What appears from the first line of the records below through the line containing "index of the" must be reproduced verbatim.
++++++++
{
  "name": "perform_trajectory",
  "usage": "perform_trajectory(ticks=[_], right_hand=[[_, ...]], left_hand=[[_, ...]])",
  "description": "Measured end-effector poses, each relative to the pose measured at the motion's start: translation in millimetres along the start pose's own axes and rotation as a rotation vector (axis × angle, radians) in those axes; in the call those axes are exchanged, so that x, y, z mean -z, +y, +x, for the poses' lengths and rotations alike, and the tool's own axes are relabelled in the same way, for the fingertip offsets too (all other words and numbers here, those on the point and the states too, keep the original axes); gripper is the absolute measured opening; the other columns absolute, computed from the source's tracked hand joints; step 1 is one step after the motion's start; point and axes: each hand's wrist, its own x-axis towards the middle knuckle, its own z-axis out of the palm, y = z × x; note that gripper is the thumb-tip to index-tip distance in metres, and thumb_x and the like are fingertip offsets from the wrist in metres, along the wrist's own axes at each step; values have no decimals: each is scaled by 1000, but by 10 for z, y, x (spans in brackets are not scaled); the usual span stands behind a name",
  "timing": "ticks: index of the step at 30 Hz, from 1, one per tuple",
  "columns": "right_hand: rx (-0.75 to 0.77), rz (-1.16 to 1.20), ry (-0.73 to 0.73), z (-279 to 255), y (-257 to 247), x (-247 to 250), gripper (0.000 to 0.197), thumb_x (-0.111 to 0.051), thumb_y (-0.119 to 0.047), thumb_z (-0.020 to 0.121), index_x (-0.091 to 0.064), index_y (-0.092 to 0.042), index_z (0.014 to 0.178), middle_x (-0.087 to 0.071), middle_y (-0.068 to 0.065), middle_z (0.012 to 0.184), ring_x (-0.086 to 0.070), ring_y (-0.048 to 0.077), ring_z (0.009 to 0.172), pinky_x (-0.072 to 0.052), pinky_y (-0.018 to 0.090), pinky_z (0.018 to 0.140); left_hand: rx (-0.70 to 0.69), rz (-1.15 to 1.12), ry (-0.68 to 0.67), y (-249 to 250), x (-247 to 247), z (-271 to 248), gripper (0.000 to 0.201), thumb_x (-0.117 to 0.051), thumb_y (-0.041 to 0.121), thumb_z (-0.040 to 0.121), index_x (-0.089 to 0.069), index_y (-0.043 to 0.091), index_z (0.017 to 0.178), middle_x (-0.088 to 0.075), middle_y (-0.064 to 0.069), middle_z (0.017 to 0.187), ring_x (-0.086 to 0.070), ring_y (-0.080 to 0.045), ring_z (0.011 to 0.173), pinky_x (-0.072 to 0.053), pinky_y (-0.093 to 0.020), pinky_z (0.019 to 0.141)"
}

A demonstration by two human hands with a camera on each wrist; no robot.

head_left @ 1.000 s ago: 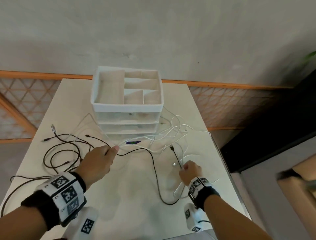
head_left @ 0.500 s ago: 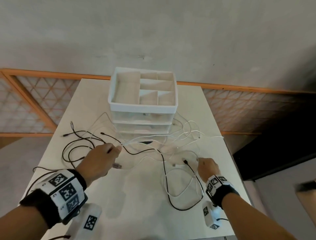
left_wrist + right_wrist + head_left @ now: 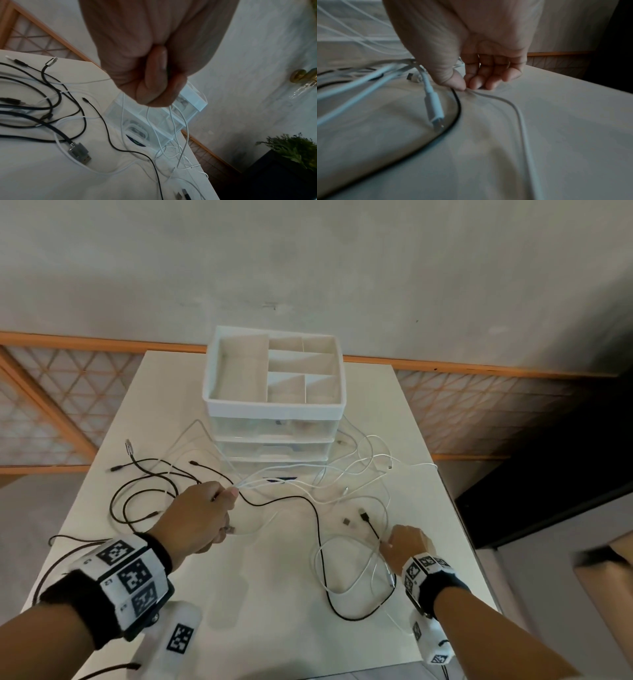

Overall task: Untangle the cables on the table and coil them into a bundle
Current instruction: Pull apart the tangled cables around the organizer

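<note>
Several white cables and black cables lie tangled on the white table. My left hand is raised over the table's left middle and grips a bunch of white cables in a fist; in the left wrist view the white strands hang from that fist. My right hand is low at the right front and pinches a white cable between thumb and fingers at the table surface. A black cable and a white plug lie just beside the pinch.
A white drawer organizer with an open divided top stands at the back middle, cables draped round its base. A grey USB plug lies under my left hand. The table's right edge is close to my right hand. A potted plant stands beyond.
My right hand has moved right and toward the near edge, down onto the white cable, and loops now lie beside it. My left hand keeps its hold on the white cables.
</note>
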Motion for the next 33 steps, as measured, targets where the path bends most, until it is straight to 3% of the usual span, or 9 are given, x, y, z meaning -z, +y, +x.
perform_trajectory(ticks=[7,9,12,14,18,20,28,31,33], right_hand=[[-180,557,254,57,75,493,10,-60,-19,89,-64,-12,96,-70,15,100,-60,28,82,-50,30,79],[-26,707,415,18,-90,820,12,-58,-13,90,-67,-19,94,-73,2,89,-68,22,79,-57,33,82],[362,694,480,-255,-565,1236,27,-56,2,88,-68,-21,95,-74,-7,79,-64,-2,74,-49,8,74],[592,636,410,-497,-891,1423,32,-55,6,84,-65,-21,99,-74,-8,74,-67,3,73,-52,18,68],[912,457,188,-915,-1373,1664,24,-55,2,82,-64,-16,94,-75,-10,74,-63,1,64,-38,10,60],[976,419,147,-1023,-1556,1795,21,-55,-1,83,-67,-18,90,-75,-10,74,-67,4,70,-43,14,63],[914,605,264,-951,-1796,2098,7,-72,-12,84,-69,-18,87,-72,-9,72,-64,1,76,-43,12,70],[848,665,301,-865,-1763,2111,14,-82,-23,78,-71,-20,86,-66,-9,68,-62,8,68,-48,20,68],[774,719,300,-715,-1638,2093,17,-86,-28,74,-70,-22,79,-57,-10,57,-51,6,52,-43,15,55]], left_hand=[[-12,-49,16,22,133,56,34,-50,29,102,-47,7,76,-40,1,52,-32,-11,37,-23,-19,37],[-18,-77,22,94,140,67,37,-49,32,102,-41,12,71,-37,2,53,-30,-10,36,-23,-19,37],[-76,-187,36,275,136,69,38,-50,34,102,-39,15,70,-38,2,55,-33,-14,44,-29,-24,42],[-187,-293,50,446,132,52,34,-47,31,103,-49,13,74,-52,-1,59,-49,-19,53,-42,-33,55],[-375,-391,-12,771,136,-59,24,-42,26,105,-56,15,89,-78,-4,91,-72,-20,90,-51,-37,81],[-421,-297,-85,819,134,-114,26,-42,27,105,-51,12,87,-76,-5,84,-70,-20,83,-50,-38,85],[-253,-310,-359,566,335,-189,28,-42,31,105,-51,9,89,-46,-6,61,-59,-26,56,-55,-58,80],[-245,-223,-373,554,445,-190,28,-41,30,106,-55,10,92,-42,-3,64,-50,-21,50,-55,-38,55],[-280,-169,-297,557,544,-157,24,-42,21,105,-58,11,91,-39,0,63,-37,-13,46,-35,-22,44]])
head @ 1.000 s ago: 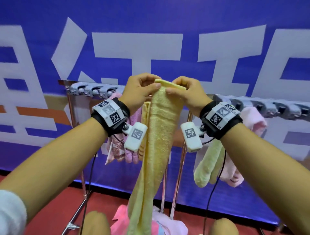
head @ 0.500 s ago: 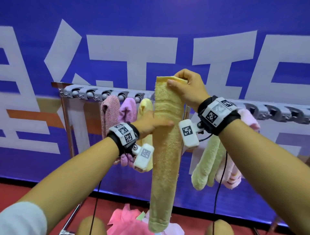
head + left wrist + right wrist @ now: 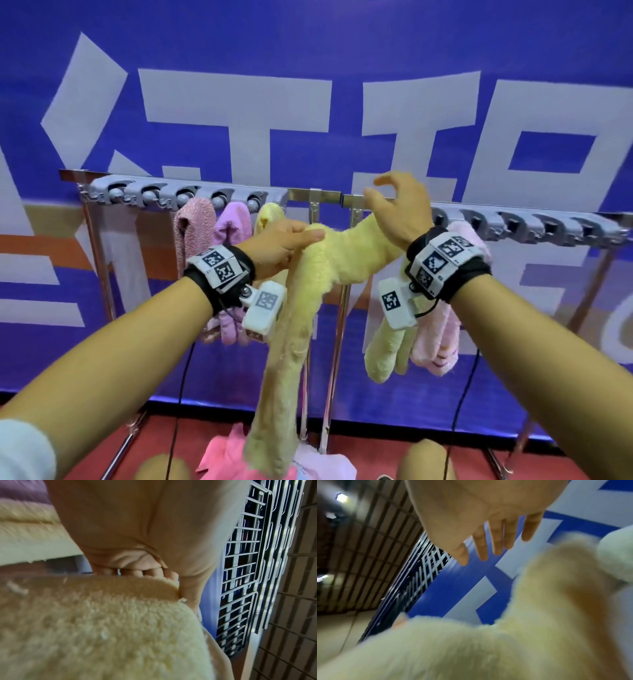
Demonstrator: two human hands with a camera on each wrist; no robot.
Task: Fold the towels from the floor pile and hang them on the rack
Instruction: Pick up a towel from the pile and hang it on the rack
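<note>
A long yellow towel bends over at rack height, and its long end hangs down towards the floor. My left hand grips it at the bend, fingers curled round the fold. The short end runs right, under my right wrist. My right hand hovers just above it in front of the rack bar, fingers spread and holding nothing. The right wrist view shows those fingers straight, with the towel below.
Pink, purple and yellow towels hang left of my hands. Pale green and pink ones hang on the right. Grey clips line the bar. A floor pile lies below, and a blue banner stands behind.
My right hand has let go of the towel's top end and opened. That end has flopped down to the right. My left hand has risen and taken the towel at the bend.
</note>
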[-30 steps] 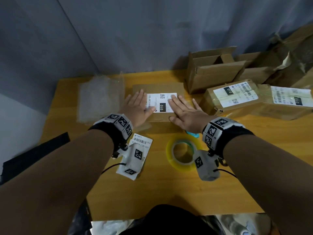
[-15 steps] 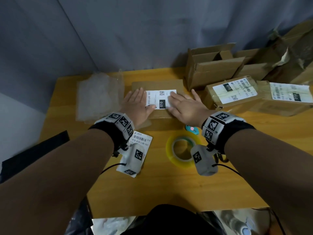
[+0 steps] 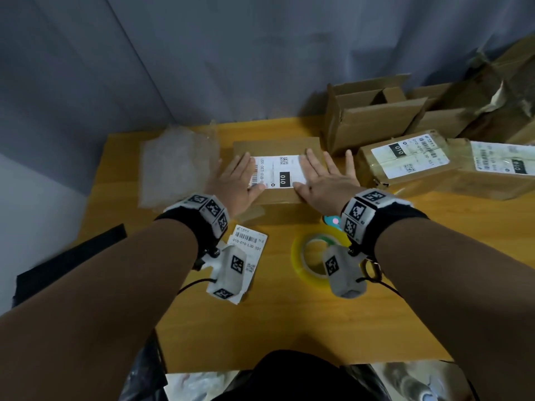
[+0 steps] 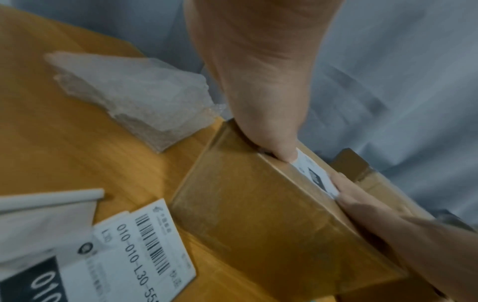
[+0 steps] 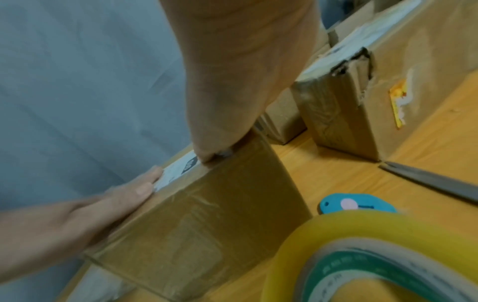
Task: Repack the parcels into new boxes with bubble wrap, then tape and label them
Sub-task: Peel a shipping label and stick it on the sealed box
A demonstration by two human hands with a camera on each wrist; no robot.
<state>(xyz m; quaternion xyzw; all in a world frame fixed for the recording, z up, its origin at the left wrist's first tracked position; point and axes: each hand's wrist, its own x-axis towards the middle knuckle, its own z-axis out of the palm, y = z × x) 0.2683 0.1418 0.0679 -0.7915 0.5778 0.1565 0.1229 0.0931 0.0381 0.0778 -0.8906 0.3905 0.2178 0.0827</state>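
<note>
I have both hands flat on the top of the sealed box [image 3: 278, 180] at the middle of the table [image 3: 289, 319]. My left hand [image 3: 234, 185] lies with fingers straight and close together, its thumb on the left edge of the white label [image 3: 278, 171]; my right hand [image 3: 324, 180] lies with fingers spread wide, its thumb on the label's right edge. Neither hand grips anything; both press down. The label sits between the two hands, its black "010" patch facing me. Just left of the box is a stack of bubble wrap [image 3: 176, 163]. Near my left wrist lies a loose label sheet [image 3: 249, 244]; near my right wrist, the yellow tape roll [image 3: 301, 256] and, touching nothing, a small blue cutter [image 5: 358, 205]. To the right stand two labelled parcels [image 3: 405, 160], and behind them an open empty carton [image 3: 370, 111]
</note>
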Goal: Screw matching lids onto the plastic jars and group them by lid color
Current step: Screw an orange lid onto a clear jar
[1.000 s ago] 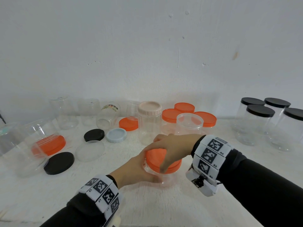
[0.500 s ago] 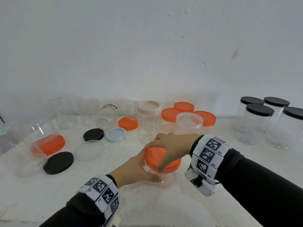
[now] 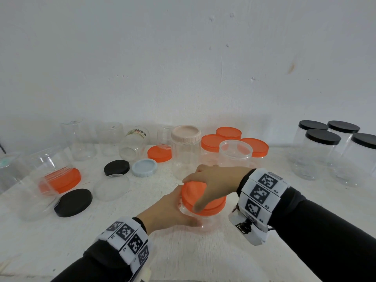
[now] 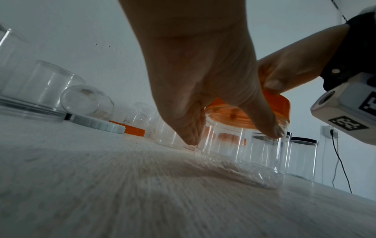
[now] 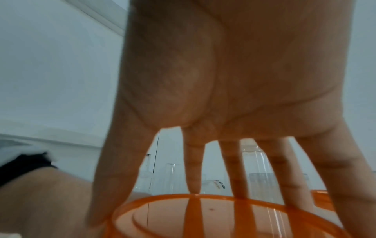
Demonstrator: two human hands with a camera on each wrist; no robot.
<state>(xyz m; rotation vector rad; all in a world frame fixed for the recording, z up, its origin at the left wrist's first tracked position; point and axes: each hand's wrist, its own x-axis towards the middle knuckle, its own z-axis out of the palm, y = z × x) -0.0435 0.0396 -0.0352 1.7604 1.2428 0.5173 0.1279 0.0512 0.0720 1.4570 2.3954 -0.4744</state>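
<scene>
A small clear plastic jar point(image 3: 207, 220) point(image 4: 240, 154) stands on the white table in front of me. My left hand point(image 3: 168, 210) point(image 4: 203, 90) wraps round its body from the left. An orange lid point(image 3: 203, 200) point(image 4: 270, 111) point(image 5: 203, 215) sits on the jar's mouth, tilted. My right hand point(image 3: 211, 184) point(image 5: 223, 112) comes from above, its spread fingers and thumb gripping the lid's rim. The jar's thread is hidden under the lid.
Behind stand orange-lidded jars point(image 3: 227, 143), a pink-lidded jar point(image 3: 185, 151) and an open jar point(image 3: 235, 153). Black-lidded jars point(image 3: 325, 151) group at far right. Left: loose black lids point(image 3: 74, 202), a blue lid point(image 3: 144, 167), a clear lid point(image 3: 111, 187), an orange lid point(image 3: 159, 154), several clear jars point(image 3: 40, 180).
My right hand has turned slightly on the orange lid, fingers shifting along its rim. The left hand and jar stay in place.
</scene>
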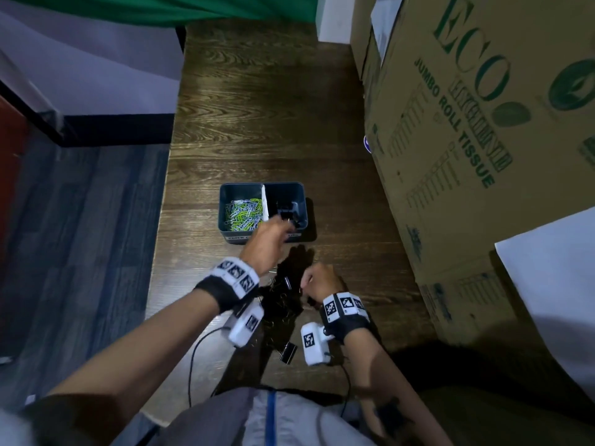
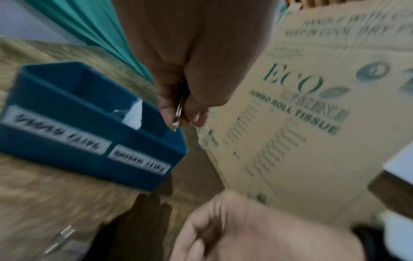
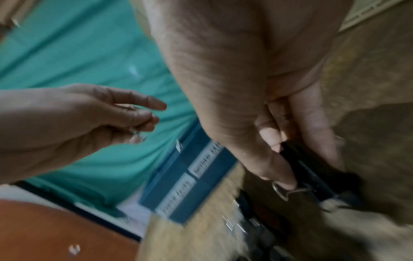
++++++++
Answer for this exercise:
{
  "name": "perform_trajectory",
  "usage": "perform_trajectory(ticks=[_], right_hand=[[_, ...]], left_hand=[[_, ...]])",
  "description": "Measured end-effector poses, each relative to the pose measured at the motion's start: translation in millimetres along the start pose's own axes and rotation as a rotation vector (axis × angle, radians) in those axes; in the call those axes are exchanged, so that x, y, z mean -z, +y, +x, for the poses' lengths and rotations alike, and the tool's own axes are relabelled in the same way, for the fingertip offsets too (all other words and numbers here, those on the point and the states too, keep the original axes); gripper is the absolute measured opening; the other columns absolute, computed from the source's tracked hand joints; step 1 is one step after the motion's start; point and axes: each hand's wrist, its own x-axis towards the middle knuckle, its own z-axis out of the palm, y = z × x; note that gripper is the thumb-tip to index-tip distance in metres, and thumb_x and the like are fingertip offsets from the wrist in metres, along the wrist's own axes at each step; values have no decimals: each is scaled by 1000, but by 10 for z, y, x (spans in brackets are not scaled); the usual span stands behind a name",
  "timing": "ticks: index of the step at 30 Hz, from 1, one per tuple",

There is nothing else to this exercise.